▶ **PROBLEM**:
In the copy, every line of the material that follows must appear exactly, and no pictures should.
==== RAW DATA
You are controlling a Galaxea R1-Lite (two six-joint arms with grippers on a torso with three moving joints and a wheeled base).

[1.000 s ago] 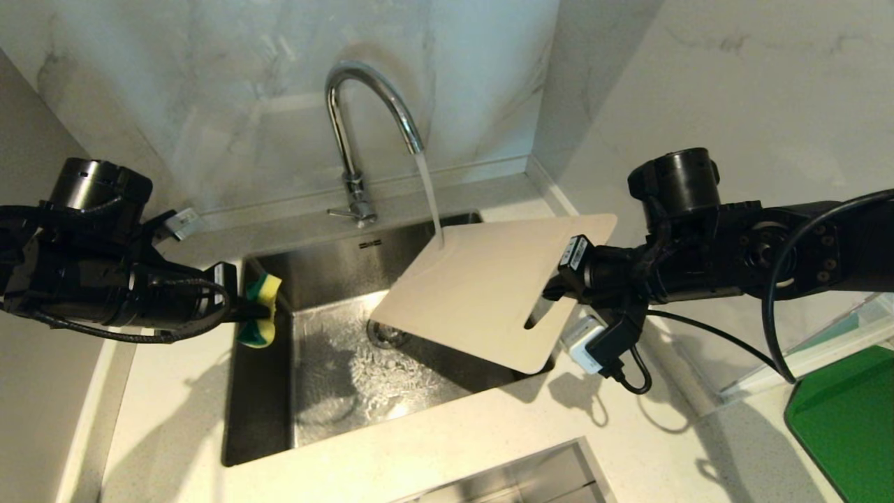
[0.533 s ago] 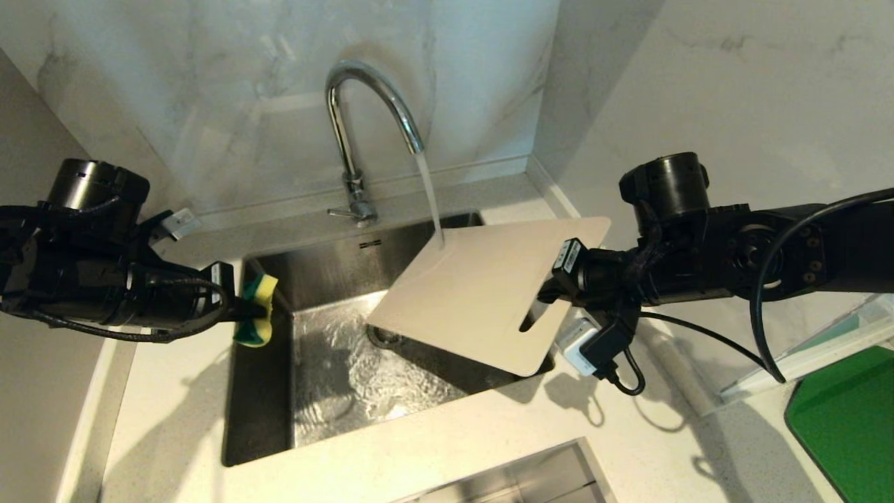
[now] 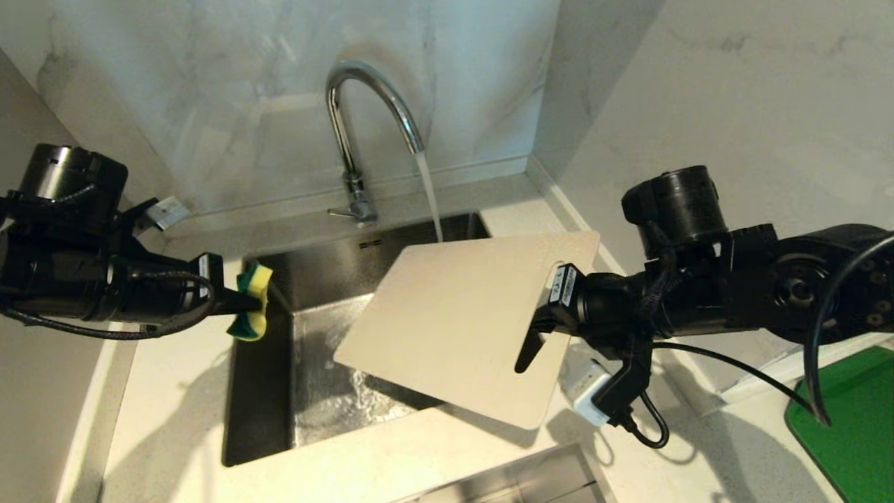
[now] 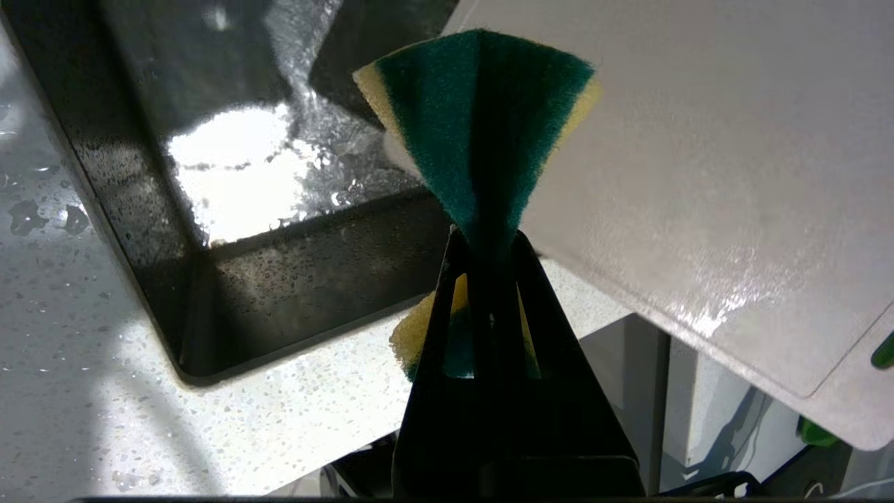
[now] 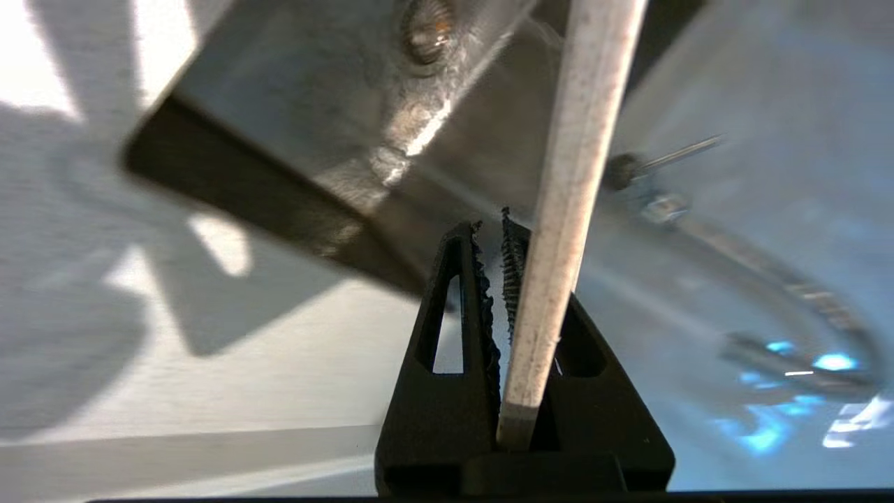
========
▶ **WRITTEN SOLUTION**:
You are controlling a Galaxea R1-Lite (two six-joint arms with grippers on a torso with three moving joints and a wheeled base).

[1.000 s ago] 
[0.533 s ago] 
[now] 
[now] 
[now] 

Nothing else is needed for this exercise.